Cari paperamici, mi sembra un secolo dall’ultima volta che ho scritto qui, mi sembra di aver attraversato il deserto senz’acqua e la Siberia senza cappotto. Negli ultimi 14 giorni ho preso due virus inspiegabili, solo febbre altissima e nient’altro, e ho dovuto mettermi in macchina lo stesso tutte e due le volte. Sono stanca a livelli inverosimili, e certi momenti mi pare che se vedo ancora un oggetto di carta potrei mettermi a urlare.

Insomma, tutto bene.

Ho aperto un account Instagram, che trovate qui . Ci ho fatto un countdown che non sono riuscita a rispettare, perché i lavori che dovevano finire a metà maggio, oggi che forse è metà giugno (a proposito, che giorno è oggi?) non sono ancora finiti.

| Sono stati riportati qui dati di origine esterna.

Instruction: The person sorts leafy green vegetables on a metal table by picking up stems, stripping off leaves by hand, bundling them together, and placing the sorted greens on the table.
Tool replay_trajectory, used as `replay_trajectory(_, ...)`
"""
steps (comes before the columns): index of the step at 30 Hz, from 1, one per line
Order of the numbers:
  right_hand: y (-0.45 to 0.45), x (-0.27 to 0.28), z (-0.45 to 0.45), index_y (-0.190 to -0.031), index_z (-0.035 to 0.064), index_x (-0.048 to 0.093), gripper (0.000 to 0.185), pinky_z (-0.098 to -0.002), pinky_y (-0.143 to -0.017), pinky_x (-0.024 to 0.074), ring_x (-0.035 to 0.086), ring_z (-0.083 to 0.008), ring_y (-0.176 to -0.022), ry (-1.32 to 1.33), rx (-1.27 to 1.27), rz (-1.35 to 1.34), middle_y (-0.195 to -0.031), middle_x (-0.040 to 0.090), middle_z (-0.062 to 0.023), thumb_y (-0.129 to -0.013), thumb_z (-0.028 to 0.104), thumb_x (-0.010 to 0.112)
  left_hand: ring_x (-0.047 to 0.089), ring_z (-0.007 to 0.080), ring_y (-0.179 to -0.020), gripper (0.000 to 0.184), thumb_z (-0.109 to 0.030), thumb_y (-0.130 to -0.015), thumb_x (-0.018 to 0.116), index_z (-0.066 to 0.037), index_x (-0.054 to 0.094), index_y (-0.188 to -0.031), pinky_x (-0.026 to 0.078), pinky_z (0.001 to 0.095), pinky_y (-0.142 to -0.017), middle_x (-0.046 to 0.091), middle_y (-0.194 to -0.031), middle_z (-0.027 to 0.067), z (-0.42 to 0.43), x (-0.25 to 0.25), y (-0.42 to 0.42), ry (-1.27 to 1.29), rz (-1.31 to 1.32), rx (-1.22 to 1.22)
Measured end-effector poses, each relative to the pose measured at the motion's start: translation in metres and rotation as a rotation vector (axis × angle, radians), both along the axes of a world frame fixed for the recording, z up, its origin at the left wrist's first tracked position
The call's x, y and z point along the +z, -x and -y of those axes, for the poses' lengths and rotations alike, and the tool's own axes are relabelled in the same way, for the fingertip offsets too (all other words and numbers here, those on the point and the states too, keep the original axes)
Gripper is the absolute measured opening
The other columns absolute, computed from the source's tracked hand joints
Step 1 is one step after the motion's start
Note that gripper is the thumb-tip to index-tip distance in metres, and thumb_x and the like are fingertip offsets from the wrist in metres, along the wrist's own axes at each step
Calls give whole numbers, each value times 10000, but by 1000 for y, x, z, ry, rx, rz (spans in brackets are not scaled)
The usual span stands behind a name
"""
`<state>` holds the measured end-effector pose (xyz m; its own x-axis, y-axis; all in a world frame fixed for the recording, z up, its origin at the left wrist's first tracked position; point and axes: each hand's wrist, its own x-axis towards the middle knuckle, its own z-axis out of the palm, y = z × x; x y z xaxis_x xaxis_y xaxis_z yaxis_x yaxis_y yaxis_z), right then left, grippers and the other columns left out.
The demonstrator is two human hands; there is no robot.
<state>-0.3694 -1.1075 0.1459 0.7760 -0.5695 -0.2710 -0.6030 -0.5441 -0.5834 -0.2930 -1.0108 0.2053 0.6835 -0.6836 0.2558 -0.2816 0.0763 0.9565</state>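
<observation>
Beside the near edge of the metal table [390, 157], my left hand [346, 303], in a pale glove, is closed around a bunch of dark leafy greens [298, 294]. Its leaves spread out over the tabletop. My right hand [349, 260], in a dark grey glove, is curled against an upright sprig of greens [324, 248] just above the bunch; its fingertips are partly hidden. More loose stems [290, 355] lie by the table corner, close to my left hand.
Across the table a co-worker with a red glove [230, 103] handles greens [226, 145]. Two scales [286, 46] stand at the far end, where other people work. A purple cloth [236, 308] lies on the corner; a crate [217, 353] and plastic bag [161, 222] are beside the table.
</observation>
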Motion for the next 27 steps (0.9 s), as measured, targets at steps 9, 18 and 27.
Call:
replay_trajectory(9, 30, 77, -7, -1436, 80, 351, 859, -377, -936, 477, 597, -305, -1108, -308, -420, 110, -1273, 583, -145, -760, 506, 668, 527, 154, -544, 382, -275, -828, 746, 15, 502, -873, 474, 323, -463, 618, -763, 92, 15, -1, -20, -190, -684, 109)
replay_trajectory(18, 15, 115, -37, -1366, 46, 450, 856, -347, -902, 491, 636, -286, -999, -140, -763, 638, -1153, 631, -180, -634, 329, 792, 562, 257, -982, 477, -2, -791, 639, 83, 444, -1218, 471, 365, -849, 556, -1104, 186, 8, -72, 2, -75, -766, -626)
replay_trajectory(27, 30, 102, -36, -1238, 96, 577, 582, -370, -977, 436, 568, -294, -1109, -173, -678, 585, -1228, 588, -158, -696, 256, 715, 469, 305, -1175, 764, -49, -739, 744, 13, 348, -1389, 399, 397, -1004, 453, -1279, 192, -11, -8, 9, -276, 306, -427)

Manca un finestrone, a cui tengo tantissimo e che doveva arrivare la prima volta a fine maggio, poi il giorno dopo e il giorno dopo ancora, fino a stamattina. Arriva oggi pomeriggio, dicono.

Nel frattempo abbiamo pulito tutto (4 volte), esposto le cose, spostato le cose, ri-spostato le cose. Abbiamo lavorato a lungo a un programma sofisticato per fare la cassa, e ieri dovuto ammettere che non era possibile proseguire. Abbiamo trovato un salvatore che in fretta e furia domani arriva con una cassa basic, di quelle che si usavano 50 anni fa, dove digiti le cifre e fai il totale.

Con mille mancanze, duemila dubbi, e un miliardo di paure domenica abbiamo invitato parenti e amici a festeggiare. In teoria da martedì il negozio dovrebbe essere aperto, dalle 10 alle 19,30 orario estivo. Siccome però in teoria teoria e pratica non sono diverse ma in pratica sì, vi dovrò tenere aggiornate.

Potrei sempre prendermi il terzo virus, gli alieni potrebbero rubarci il nostro finestrone, il comune non acccettare una delle trecento certificazioni che dobbiamo produrre. Nonostante tutto però, laggiù, in fondo in fondo mi pare di scorgerlo il negozio: è aperto, luminoso, e fresco. Lo vedete anche voi?